Misusing Student Loan Money
A big chunk of money that is all mine? It can’t be true. Student loans are a vice to support you through your education and help pay chunky living costs such as rent or study materials. Rule number one, student loans should not be blown within the first weekend of receiving it. A great tip is to treat it like a wage and pay yourself a bit each month rather than using it to fund your holiday to Ibiza.
Not Exhausting All the Scholarship Options
This is one bit of free money we will not be saying no to. Don’t miss out on free money to fund your education. Apply for as many scholarships as you can, look at the avenues of your university, institute, high school, the alumni foundation, if you’re from a target background, there are also pockets of money there. Even if you think you don’t qualify for it, apply and hope for the best.

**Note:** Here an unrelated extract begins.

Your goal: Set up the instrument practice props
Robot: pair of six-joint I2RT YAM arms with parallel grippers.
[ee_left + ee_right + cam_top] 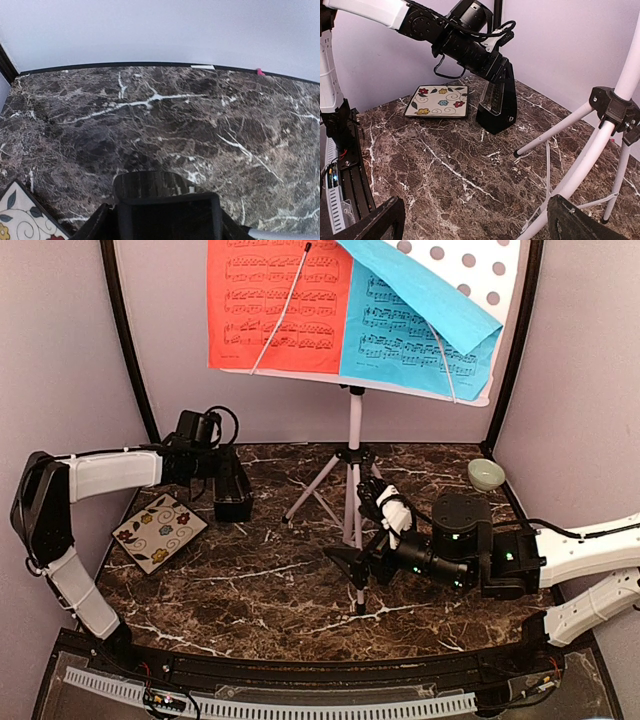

Disorganisation can really cost you. It’s getting late, you haven’t eaten but the flyer for Dominos Pizza takeaway just happens to be on your kitchen table. That’s £20 gone when you could’ve just meal planned for the week and had spaghetti Bolognese made with from your mums’ secret recipe – and that’s only a small thing. If you are in your overdraft and forget to pay due to disorganisation or laziness there are fees and late charges will cost, your money and possibly hurt your credit.
Refusing to Work
We completely get it. Some degrees simply do not allow you to work. However, university is supposed to teach you time management skills, so if you are in a degree where you can work part time, do. It’s a great way to boost your student income and provide you with greater flexibility to do the things you want to do; it also provides a great way to build your CV.